Проснулась малышка в кроватке посреди темной и ветхой избы. Потемневшие бревенчатые стены, в огромных щелях деревянный прогнивший потолок, заросшее паутиной и пылью крохотное окно и два склонившихся над кроваткой расплывчатых овала с красными пятнами ртов. Маму Аннушка узнала – слабый запах молока робко пробивался сквозь вонь, достигая голодных ноздрей. Она сморщила личико и хотела заплакать. Но мамаша наконец сообразила – достала ребенка из убогой, черной от грязи и гнили кроватки и сунула ей набухшую грудь. Малышка скривила недовольно крошечный рот – молоко оказалось горьким на вкус, – но продолжала сосать, скорбно нахохлившись. Голод не тетка.

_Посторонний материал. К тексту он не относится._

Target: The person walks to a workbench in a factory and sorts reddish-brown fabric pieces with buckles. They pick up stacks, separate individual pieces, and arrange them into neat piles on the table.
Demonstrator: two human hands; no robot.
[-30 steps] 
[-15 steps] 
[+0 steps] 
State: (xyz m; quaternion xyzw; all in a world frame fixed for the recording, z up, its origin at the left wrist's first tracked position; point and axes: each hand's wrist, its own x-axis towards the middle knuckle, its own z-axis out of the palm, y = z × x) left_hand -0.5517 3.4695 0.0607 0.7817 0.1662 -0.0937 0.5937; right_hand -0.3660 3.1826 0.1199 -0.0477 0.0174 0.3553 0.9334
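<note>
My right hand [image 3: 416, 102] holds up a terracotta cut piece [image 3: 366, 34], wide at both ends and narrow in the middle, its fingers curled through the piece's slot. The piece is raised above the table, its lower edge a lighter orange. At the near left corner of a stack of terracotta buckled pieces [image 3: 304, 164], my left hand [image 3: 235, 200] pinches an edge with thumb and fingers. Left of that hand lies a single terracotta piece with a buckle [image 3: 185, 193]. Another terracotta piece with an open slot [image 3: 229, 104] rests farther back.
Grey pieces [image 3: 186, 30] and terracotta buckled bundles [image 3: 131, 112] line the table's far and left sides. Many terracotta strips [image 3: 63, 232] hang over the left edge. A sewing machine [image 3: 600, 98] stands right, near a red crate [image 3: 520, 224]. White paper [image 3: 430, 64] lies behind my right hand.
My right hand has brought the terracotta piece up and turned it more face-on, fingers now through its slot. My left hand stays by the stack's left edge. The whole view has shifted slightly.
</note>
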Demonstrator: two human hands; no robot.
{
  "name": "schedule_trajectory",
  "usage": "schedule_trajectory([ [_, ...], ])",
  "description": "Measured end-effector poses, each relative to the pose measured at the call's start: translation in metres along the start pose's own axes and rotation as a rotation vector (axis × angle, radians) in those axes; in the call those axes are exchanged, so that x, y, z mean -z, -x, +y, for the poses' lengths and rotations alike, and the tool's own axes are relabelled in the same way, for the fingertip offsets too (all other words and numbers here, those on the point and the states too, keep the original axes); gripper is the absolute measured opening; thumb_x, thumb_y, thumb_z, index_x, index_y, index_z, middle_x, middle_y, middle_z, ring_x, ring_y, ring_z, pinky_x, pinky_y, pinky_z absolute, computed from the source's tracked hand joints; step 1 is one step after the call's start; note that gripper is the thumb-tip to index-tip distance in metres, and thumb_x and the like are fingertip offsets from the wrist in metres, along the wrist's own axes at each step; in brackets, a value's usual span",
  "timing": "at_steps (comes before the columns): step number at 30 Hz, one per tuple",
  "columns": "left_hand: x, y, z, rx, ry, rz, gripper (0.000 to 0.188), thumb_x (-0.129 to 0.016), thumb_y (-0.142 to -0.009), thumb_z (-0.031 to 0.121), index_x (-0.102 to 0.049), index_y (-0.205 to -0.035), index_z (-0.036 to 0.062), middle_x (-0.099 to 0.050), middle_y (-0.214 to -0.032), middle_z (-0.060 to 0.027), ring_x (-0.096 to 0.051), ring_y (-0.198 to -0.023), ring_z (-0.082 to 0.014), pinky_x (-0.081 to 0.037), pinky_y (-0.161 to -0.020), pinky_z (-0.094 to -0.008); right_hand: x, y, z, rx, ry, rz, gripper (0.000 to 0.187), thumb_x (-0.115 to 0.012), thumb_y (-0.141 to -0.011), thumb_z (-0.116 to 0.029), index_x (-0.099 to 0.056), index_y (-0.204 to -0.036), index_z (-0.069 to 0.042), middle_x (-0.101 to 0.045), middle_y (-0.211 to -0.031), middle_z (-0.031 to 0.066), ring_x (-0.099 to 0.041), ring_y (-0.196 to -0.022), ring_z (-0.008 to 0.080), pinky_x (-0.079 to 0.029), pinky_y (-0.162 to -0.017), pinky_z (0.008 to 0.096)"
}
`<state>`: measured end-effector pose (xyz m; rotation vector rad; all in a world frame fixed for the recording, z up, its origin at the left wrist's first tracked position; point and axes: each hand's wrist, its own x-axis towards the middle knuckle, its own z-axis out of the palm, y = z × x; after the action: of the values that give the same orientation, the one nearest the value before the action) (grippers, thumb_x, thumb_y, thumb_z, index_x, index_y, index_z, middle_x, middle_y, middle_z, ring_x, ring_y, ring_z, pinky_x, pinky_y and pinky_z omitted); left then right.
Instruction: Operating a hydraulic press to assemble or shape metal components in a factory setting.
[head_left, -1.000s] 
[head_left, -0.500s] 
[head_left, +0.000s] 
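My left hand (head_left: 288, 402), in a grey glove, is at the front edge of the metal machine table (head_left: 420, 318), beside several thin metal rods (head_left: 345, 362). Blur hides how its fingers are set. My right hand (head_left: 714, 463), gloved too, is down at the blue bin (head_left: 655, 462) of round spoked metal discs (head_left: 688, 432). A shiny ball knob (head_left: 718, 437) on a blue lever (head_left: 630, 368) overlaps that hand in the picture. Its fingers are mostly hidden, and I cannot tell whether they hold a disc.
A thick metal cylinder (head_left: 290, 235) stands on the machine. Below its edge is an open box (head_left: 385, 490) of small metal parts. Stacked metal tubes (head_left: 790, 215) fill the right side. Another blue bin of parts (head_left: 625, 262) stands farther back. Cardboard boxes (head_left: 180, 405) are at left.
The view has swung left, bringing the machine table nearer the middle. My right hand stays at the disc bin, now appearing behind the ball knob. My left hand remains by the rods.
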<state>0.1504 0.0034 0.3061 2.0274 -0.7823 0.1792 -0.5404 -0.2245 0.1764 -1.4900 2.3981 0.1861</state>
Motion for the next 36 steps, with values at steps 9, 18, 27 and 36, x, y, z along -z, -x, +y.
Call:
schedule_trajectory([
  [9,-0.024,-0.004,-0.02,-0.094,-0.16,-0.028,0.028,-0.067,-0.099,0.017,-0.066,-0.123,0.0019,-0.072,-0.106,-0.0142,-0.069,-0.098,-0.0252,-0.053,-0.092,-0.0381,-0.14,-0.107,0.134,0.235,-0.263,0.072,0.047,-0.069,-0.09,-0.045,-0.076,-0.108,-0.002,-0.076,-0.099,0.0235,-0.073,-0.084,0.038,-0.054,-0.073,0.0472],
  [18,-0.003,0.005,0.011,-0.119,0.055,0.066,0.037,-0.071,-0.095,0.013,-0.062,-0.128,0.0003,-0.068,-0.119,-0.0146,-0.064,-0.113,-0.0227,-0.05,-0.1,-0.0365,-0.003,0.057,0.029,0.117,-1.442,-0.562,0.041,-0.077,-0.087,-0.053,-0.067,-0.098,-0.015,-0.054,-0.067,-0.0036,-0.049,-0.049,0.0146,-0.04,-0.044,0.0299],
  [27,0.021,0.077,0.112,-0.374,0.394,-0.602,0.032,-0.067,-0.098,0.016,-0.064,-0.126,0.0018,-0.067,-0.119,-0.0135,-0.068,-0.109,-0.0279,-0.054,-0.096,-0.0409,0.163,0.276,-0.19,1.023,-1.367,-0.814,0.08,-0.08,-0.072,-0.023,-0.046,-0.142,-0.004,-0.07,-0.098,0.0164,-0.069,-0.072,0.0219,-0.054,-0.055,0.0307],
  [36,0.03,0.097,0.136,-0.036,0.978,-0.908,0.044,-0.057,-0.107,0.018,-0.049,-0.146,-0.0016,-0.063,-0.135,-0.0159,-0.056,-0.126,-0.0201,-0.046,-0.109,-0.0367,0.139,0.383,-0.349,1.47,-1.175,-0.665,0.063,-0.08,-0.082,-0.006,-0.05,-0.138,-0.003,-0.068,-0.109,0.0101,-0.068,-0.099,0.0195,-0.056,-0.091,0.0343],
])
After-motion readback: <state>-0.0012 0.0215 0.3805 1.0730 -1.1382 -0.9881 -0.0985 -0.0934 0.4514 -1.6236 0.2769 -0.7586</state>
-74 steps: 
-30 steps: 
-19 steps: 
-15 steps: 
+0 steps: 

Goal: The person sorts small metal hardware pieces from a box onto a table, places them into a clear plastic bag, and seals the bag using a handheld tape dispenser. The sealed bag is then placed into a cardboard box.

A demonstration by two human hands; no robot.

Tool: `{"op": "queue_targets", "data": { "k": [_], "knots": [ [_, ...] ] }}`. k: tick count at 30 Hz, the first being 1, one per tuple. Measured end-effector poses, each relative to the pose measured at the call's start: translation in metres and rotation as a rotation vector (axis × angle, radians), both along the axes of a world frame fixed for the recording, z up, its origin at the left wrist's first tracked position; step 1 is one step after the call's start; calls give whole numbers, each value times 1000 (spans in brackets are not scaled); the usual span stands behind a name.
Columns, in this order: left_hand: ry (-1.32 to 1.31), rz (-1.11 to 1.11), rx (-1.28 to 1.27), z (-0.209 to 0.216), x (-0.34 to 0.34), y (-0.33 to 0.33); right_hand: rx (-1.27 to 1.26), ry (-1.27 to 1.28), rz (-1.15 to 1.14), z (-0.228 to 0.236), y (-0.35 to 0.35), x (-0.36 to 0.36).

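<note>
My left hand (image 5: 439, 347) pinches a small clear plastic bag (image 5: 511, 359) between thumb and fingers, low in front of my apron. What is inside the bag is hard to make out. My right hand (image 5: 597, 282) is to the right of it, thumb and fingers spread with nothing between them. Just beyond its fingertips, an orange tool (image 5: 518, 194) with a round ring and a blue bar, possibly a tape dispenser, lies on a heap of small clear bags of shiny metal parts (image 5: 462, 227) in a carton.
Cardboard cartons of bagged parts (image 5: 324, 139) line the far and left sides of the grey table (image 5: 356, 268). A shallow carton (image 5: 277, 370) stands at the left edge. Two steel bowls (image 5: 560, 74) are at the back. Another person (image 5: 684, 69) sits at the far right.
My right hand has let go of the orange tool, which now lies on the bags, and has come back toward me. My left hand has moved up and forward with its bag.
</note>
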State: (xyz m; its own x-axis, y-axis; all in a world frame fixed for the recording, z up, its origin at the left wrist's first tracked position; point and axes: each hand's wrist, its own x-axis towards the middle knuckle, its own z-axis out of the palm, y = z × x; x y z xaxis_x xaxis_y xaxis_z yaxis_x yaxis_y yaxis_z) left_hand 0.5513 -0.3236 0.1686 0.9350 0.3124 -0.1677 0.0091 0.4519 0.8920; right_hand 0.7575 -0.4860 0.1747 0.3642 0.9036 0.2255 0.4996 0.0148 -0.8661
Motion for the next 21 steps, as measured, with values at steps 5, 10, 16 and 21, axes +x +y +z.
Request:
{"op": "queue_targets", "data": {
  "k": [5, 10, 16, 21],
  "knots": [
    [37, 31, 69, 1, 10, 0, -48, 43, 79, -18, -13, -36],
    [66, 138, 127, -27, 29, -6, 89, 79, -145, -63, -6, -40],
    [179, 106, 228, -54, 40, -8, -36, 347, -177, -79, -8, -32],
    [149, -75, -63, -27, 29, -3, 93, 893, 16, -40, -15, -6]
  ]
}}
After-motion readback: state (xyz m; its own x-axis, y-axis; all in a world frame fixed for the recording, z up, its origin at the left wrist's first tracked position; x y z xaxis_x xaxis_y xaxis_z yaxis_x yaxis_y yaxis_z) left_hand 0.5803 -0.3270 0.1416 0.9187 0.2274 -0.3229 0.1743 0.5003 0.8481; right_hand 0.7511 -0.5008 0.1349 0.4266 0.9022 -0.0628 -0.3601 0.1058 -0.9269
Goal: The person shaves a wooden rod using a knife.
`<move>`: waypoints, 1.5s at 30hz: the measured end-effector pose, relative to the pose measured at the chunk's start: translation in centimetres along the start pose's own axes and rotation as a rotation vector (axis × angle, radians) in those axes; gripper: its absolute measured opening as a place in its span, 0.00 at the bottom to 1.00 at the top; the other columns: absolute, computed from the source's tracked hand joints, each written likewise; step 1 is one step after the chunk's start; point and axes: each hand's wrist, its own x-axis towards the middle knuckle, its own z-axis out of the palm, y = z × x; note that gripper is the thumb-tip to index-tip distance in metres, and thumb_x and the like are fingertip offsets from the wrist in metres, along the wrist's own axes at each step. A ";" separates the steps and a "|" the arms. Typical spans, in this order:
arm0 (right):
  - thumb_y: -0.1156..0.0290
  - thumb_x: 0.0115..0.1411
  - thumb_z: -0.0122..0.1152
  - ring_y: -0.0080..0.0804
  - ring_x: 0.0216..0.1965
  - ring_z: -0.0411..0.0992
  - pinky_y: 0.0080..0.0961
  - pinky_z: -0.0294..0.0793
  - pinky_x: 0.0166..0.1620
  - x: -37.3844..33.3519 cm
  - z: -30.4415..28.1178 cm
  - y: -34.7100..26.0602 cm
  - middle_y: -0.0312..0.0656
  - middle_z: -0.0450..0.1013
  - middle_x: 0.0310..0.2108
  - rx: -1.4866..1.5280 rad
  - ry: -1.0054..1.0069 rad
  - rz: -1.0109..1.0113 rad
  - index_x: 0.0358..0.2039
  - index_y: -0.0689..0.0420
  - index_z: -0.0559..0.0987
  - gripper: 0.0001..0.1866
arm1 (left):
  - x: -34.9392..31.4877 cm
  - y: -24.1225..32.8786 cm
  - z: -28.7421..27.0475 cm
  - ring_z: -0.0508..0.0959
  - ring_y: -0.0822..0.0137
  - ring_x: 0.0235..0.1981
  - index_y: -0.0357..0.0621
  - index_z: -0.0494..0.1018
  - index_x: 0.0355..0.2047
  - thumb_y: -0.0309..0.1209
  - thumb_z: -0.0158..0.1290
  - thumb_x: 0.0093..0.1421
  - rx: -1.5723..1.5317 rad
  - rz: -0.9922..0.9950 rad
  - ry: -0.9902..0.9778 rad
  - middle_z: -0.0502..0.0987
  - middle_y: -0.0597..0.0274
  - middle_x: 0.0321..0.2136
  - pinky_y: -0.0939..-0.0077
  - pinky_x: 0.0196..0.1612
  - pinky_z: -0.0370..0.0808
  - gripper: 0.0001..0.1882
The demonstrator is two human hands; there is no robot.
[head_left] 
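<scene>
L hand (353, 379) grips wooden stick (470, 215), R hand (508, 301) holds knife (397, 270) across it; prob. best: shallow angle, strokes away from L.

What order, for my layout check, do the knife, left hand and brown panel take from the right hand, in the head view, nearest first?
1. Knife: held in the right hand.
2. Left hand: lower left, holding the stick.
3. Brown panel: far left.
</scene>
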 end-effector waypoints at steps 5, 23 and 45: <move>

Она наелась, а мамаша, запахнувшись, попыталась передать девочку на руки смрадному и грязному существу.

– Чего ты мне это суешь? – Голос был грубый и низкий. Аннушка сморщилась и захныкала от страха.

– Ну, как, Василий, дочка твоя! – Мать говорила глупым голосом, заплетающимся языком. – На хоть, подержи.

– Пошла вон, дура! – отвечал Василий. – Сама притащила в дом невесть что, сама и возись. У нас на двоих-то еды нет. А тут еще третий рот! – Василий погрозил в воздухе дрожащим кулаком, грузно упал на ящик из-под водки, заменявший стул и составлявший добрую четверть обстановки. Голова его свесилась, как у мертвечины. Больше он в тот раз ничего не говорил. Заснул. Мать, раздосадованная, еле попала ребенком в убогую клетку кроватки и плюхнулась на серый от грязи тюфяк неподалеку.

Родители спали. Малышка не закрывала глаз. Ей мешали смрад и холодные, по десятому кругу намокшие пеленки. Она заплакала. Плакала долго. Охрипла. Были бы слезы – утонула бы уже в них. Никто не просыпался. Утомившись, ребенок смолк. И провалился в бессознательный, заполненный разноцветными пятнами сон, сквозь который до ноздрей доносилась неистребимая убийственная вонь.

К запаху Аннушка изо дня в день привыкла. Ко всегда мокрым и холодным пеленкам – тоже. Она даже не заболела. Благо на улице была жара и в развалившейся хибаре, где девочка находилась теперь все время, стояло вонючее и влажное тепло. На улицу ее не выносили – мамке было не до того. Она то пропадала где-то, то ругалась со своим непутевым супружником, то пила вместе с ним.